We interview the Bitcoin YouTuber who scammed a scammer

A con artist pitching ‘double your bitcoin every 24 hours’ was herself taken in by her would-be sucker

A Canadian Bitcoin YouTuber turned the tables on a scammer this week, convincing a con artist—who promised to double bitcoin investments in 24 hours—to send him $50 worth of the cryptocurrency. He promptly passed it along to Bitcoin Venezuela, a charity providing food in the suffering country.

Calgary resident Ben Perrin hosts BTC Sessions, a Bitcoin-focused YouTube educational channel with almost 30,000 subscribers, and is marketing director of Canadian cryptocurrency exchange Bull Bitcoin.

Perrin described the incident on the BTC Session blog, including copious screenshots of his chat with the scammer—identified as susan_williams_2121—whose picture shows a very pleasant, motherly woman.

She claimed to represent a bitcoin miner who was “trying to get me to invest in their platform, that apparently doubles your bitcoin every 24 hours, which is a ridiculous claim to make,” he told Modern Consensus in a phone interview. Instead of ignoring it as usual, Perrin pretended to bite.

Bitcoin YouTuber Ben Perrin is now an accomplished white hat scammer.

“I got the message super early in the morning as I was just waking up,” he said. “It was a holiday Monday here in Canada, and in my still half-sleeping stupor, I just started responding, figured I’d waste this person’s time a little bit. And then it just kind of snowballed into this intricate, ridiculous thing I spent my morning doing.”

In part, this was because of his dislike of scammers. Additionally, Perrin said it peaked his interest as he had been reading up on social engineering lately, “mostly as a way to insulate myself from that kind of stuff.”

Noting that these ‘’Nigerian prince” type of scammers generally use tactics relying on greed or fear, Perrin said, “I was curious if I could bank on this scammer’s greed to be able to turn the tables.”

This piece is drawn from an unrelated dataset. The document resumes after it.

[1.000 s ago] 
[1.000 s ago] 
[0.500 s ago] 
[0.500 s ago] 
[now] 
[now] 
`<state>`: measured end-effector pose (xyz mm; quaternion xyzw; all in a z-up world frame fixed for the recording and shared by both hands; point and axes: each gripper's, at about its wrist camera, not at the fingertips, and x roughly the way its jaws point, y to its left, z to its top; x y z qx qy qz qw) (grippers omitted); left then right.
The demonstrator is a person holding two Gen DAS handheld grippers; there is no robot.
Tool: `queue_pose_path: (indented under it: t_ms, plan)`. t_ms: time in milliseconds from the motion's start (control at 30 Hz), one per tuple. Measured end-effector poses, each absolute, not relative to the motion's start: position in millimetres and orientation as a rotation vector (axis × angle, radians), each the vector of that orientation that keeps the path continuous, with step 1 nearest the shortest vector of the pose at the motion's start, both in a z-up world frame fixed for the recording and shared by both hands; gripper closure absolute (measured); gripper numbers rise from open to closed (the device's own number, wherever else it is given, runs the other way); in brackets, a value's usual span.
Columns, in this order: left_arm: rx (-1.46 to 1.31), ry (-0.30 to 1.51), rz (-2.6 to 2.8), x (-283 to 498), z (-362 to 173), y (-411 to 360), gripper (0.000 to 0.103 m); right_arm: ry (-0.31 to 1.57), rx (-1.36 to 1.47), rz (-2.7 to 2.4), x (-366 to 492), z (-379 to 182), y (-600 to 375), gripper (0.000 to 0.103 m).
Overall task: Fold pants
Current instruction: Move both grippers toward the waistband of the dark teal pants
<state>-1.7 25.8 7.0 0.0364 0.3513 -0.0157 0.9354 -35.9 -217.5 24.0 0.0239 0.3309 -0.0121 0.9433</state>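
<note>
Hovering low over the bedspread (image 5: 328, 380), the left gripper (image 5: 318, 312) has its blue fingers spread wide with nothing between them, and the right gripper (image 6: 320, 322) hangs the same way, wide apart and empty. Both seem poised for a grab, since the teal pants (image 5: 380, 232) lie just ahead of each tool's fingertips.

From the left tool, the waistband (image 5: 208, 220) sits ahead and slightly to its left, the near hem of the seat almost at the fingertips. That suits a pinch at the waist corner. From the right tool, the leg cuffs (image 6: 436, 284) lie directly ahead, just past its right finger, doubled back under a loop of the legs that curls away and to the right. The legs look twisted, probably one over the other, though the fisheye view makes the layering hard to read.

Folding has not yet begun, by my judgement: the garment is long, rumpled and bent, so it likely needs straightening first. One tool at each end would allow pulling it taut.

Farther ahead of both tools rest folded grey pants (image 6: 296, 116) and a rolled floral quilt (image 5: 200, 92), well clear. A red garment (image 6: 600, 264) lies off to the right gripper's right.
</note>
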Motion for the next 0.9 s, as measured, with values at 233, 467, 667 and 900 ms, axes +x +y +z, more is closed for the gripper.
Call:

Portraying a middle-aged to elderly newcomer who just invested in “5 bit coin” Perrin played the scammer, telling her that he didn’t even know how wallets worked, and that he relied upon his son—whom he conveniently could not reach—for advice on cryptocurrency investing.

“That was a hundred percent intentional,” he said. “I thought, how can I seem like I have no idea what I was talking about? So I kept on referring to bitcoin as bit coin, in two separate words. There’re a couple other things I threw in, like typically a bitcoin wallet will generate a new receiving address every time you received money. And I made an issue out of this and said it seemed very confusing to me why there was another address there.”

Perrin pointed to the scammer’s picture as a social engineering giveaway. Based on the demographic of his YouTube viewers, Perrin said, “I can assure you that there is a definite deficiency in motherly, elderly women that … are super interested in bitcoin. So, that was a curious choice of avatar.”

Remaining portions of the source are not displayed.